Problem statement -> Please repeat exactly the lines below from the one containing "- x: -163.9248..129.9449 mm" down to the one containing "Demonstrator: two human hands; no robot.", both included, and nothing else.

Supplied records ->
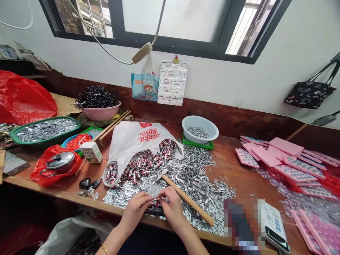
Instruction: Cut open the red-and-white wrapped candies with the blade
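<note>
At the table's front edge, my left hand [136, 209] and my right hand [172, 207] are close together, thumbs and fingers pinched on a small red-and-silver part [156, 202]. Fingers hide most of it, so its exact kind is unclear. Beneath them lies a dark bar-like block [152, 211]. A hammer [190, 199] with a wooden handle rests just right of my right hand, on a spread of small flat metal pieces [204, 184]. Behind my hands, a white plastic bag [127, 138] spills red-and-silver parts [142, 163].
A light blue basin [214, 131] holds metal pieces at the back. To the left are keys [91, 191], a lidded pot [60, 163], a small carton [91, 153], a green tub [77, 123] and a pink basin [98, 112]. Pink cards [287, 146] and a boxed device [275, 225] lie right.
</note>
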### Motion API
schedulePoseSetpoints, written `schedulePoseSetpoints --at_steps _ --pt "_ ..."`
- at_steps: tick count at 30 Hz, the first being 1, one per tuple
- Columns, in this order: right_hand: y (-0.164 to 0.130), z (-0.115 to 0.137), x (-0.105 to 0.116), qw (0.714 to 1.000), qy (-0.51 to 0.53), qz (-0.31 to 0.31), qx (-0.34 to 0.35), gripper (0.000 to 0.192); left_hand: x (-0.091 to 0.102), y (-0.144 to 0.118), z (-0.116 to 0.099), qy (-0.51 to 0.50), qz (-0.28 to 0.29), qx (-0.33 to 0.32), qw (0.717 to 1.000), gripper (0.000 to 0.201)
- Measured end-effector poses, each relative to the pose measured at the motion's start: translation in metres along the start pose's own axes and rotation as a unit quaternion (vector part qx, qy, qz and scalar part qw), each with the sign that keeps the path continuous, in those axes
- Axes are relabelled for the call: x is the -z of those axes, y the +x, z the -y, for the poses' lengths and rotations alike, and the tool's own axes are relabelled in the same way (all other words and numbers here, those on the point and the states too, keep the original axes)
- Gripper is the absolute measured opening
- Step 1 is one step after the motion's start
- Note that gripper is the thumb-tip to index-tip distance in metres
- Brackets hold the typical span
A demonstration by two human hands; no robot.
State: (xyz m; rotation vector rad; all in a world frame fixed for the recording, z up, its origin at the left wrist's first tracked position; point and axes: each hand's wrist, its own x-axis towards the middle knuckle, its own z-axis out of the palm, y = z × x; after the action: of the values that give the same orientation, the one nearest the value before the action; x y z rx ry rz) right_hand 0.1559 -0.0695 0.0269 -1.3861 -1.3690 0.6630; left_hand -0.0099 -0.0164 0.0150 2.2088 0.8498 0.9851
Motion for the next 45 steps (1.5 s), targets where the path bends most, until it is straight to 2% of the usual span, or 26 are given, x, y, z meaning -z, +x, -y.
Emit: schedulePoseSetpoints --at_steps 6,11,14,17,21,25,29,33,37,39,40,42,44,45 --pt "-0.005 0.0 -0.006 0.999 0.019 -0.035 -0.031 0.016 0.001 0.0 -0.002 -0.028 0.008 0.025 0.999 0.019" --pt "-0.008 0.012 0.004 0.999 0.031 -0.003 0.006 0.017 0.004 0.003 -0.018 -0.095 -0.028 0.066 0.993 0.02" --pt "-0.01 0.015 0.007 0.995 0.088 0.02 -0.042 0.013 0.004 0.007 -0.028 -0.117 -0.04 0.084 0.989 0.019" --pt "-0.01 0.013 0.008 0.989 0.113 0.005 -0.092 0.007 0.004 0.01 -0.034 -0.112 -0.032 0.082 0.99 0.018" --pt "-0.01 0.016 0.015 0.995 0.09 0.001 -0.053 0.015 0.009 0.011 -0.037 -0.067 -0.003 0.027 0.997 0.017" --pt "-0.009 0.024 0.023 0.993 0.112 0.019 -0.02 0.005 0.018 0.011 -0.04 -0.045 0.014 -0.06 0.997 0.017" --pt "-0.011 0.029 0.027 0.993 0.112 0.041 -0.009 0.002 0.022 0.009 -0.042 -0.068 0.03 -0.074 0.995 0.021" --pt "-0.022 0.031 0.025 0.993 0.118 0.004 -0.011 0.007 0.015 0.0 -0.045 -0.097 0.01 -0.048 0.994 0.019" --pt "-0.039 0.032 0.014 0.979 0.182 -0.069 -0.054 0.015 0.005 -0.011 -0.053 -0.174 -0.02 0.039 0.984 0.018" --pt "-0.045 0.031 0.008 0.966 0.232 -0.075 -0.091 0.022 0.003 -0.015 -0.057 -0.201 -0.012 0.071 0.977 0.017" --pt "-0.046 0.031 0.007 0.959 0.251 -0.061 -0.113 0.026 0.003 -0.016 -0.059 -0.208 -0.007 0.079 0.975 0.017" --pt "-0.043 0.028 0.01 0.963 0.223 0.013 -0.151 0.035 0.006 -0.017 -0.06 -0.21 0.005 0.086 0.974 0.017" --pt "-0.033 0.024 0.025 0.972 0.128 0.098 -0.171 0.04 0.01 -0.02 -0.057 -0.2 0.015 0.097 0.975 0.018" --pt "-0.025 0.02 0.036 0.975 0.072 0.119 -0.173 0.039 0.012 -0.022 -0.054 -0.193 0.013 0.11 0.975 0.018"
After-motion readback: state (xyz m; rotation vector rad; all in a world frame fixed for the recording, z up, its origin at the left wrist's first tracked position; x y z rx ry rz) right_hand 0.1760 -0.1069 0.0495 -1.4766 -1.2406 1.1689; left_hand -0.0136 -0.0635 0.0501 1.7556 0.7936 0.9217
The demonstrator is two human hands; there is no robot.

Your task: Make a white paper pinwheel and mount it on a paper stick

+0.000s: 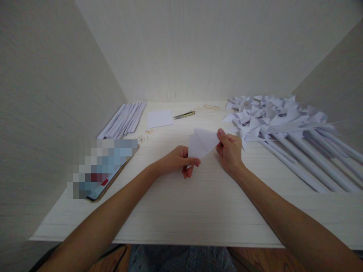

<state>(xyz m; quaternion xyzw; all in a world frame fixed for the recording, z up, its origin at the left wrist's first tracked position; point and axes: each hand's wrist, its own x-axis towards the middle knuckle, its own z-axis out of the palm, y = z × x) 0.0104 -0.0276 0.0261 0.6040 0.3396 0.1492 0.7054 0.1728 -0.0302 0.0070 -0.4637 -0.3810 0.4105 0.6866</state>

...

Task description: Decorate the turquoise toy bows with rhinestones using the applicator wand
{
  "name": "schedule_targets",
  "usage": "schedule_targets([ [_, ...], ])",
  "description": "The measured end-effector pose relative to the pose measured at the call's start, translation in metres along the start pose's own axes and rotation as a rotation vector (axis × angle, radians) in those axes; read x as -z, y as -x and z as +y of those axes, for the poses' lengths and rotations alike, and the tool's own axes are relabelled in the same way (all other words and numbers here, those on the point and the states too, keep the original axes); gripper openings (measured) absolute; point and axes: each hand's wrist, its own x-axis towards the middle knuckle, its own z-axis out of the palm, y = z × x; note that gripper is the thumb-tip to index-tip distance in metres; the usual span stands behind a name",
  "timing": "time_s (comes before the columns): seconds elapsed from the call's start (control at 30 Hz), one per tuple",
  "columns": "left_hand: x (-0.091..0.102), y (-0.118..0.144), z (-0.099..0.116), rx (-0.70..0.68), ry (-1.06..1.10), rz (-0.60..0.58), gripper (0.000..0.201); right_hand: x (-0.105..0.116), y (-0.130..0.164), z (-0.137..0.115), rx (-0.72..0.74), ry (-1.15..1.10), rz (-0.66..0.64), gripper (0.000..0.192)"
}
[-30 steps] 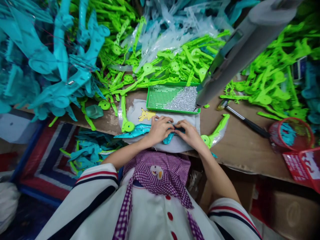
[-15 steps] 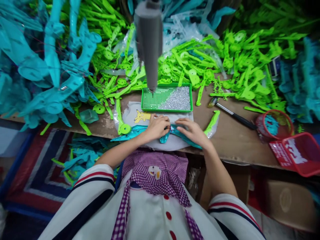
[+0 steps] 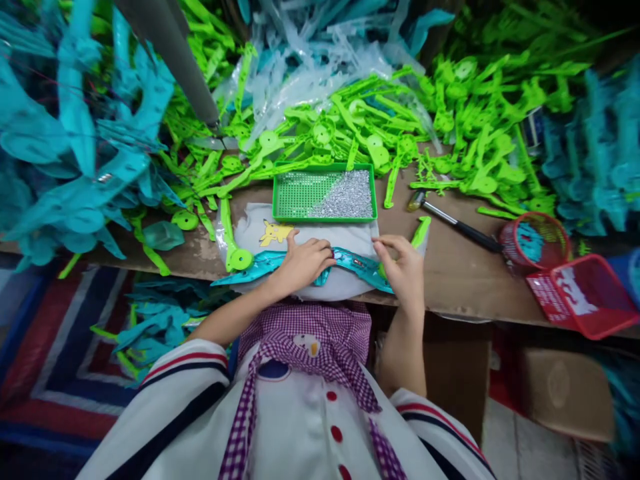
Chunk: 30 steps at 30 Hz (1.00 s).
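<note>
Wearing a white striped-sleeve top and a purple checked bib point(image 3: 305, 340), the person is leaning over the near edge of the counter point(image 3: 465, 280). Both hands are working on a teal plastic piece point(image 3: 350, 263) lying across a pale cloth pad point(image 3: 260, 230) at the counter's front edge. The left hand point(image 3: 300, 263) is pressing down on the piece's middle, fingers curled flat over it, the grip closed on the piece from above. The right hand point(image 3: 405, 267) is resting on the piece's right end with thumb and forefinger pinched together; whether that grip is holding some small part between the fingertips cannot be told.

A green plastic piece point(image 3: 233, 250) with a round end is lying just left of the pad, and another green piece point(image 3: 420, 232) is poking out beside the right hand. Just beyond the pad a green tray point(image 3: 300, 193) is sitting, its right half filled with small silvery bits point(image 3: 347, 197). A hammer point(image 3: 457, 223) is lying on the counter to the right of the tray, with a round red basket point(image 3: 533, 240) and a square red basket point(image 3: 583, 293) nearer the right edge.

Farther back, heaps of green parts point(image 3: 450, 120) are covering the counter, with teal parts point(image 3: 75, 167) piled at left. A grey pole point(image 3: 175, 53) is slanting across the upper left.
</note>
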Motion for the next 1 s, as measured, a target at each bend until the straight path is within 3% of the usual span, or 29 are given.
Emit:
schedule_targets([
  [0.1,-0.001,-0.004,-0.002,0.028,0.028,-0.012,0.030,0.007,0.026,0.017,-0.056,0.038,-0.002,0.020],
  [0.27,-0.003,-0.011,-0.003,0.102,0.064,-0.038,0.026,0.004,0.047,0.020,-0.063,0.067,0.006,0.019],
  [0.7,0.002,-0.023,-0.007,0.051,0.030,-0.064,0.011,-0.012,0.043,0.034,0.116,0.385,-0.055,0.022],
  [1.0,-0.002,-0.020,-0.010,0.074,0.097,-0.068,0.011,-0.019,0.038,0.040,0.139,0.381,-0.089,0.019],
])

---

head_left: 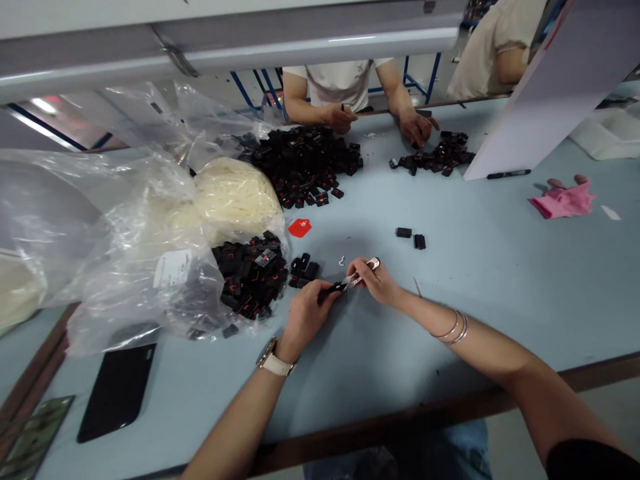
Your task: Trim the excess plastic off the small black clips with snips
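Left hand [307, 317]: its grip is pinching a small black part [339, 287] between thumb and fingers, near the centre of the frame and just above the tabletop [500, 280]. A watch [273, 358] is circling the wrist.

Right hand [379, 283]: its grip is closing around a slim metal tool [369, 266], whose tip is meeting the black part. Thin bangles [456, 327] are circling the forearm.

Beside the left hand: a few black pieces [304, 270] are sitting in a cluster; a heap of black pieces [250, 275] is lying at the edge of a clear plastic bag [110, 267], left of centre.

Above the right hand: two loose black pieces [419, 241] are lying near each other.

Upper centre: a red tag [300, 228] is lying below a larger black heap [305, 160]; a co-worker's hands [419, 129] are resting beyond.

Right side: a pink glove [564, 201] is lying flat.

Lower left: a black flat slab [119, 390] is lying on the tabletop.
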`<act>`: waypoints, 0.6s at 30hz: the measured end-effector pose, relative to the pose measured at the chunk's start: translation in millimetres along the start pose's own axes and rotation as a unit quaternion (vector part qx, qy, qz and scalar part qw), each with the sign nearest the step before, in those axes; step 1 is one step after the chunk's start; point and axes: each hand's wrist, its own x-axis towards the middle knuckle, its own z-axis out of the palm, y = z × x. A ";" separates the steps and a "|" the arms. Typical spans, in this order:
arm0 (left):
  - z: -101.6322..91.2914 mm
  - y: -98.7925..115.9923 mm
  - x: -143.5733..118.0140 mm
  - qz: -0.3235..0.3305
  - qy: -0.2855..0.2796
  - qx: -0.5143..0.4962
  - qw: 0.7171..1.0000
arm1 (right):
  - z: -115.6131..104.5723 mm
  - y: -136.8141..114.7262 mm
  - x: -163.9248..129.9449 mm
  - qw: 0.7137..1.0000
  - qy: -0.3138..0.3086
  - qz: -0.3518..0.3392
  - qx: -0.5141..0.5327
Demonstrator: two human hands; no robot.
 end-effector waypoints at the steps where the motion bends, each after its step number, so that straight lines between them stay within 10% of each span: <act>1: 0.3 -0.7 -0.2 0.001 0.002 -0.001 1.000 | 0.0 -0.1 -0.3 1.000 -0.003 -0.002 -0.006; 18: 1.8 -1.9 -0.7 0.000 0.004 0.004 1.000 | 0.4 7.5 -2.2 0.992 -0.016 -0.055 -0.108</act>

Completed exercise ->
  - x: -163.9248..129.9449 mm
  - qw: 0.7137..1.0000
  - qy: -0.3138..0.3086
  - qz: -0.3518..0.3392
  - qx: -0.5141..0.5327
Demonstrator: two human hands; no robot.

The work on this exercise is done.